>It's here, right now. I mean I've been forcing my good old 1080ti to run local model...

fennecfoxy • yesterday at 9:12 AM • 2 replies • view on HN

>It's here, right now.

I mean I've been forcing my good old 1080ti to run local models since a short while after llama was first leaked.

But I wouldn't say "local models are here" in the same way as "year of the Linux desktop!111"

Until someone can just go out and buy some sort of "AI pod" that they can take home, plug in and hit one button on a mobile app to select a model (or even just hide models behind various personas) then I wouldn't say it's quite there yet.

It's important that the average consumer can do it, I think the limitations for that are: things are changing too quickly, ram+compute components are exceedingly expensive now, we're still waiting on better controls/harnesses for this stuff to stop consumers not just from shooting themselves in the foot, but blowing their foot clean off.
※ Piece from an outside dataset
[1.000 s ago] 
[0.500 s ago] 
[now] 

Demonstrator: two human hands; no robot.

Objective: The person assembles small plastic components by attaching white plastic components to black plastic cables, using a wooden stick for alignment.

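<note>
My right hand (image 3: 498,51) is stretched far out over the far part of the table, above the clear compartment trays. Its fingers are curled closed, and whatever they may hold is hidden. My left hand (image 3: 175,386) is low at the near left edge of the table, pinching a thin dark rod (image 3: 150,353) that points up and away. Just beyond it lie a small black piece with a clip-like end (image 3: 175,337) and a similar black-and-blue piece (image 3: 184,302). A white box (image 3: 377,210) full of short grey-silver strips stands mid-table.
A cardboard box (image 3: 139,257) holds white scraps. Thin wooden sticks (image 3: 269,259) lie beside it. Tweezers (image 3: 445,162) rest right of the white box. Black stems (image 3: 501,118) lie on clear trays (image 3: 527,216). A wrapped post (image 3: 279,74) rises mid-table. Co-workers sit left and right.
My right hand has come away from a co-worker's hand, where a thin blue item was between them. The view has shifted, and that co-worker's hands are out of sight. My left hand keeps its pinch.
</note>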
Would be interesting to see a Taalas-like chip in a product, albeit there's so many changes going on atm with diffusion based models, Google's Turboquant (which as someone who has had to almost always run quantized models, makes a lot of sense to me).

Replies

skillina • yesterday at 11:10 AM

What is the use case you see for non-technical users self-hosting? I think it’s important that tools remain available but I don’t expect it to be adopted by “average consumers.”

I’m interested in self-hosting for privacy and control. I already owned the hardware I’m testing with, so my spend is limited to time and electricity.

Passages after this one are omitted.